YOUR TASK. Treat the line containing "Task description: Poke" as the first line of the answer and the last line of the data as its final line, reproducing every line between exactly.

————

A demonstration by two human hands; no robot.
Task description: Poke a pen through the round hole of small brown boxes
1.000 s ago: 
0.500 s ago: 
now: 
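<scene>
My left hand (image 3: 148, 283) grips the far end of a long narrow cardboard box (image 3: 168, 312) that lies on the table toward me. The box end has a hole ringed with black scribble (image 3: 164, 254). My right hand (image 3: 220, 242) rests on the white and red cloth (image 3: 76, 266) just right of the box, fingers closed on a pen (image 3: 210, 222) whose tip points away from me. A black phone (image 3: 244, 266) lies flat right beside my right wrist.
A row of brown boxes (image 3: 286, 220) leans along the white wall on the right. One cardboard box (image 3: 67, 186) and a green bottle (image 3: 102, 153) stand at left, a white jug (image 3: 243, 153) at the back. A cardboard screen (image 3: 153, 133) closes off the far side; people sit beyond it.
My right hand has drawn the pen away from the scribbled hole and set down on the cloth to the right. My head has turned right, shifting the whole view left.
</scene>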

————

RESPONSE TO THIS EXERCISE.
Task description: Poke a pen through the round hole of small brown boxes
1.000 s ago: 
0.500 s ago: 
now: 
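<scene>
My left hand (image 3: 148, 283) grips the far end of a long narrow cardboard box (image 3: 168, 312) that lies on the table toward me. The box end has a hole ringed with black scribble (image 3: 164, 254). My right hand (image 3: 220, 242) rests on the white and red cloth (image 3: 76, 266) just right of the box, fingers closed on a pen (image 3: 210, 222) whose tip points away from me. A black phone (image 3: 244, 266) lies flat right beside my right wrist.
A row of brown boxes (image 3: 286, 220) leans along the white wall on the right. One cardboard box (image 3: 67, 186) and a green bottle (image 3: 102, 153) stand at left, a white jug (image 3: 243, 153) at the back. A cardboard screen (image 3: 153, 133) closes off the far side; people sit beyond it.
My right hand has drawn the pen away from the scribbled hole and set down on the cloth to the right. My head has turned right, shifting the whole view left.
</scene>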

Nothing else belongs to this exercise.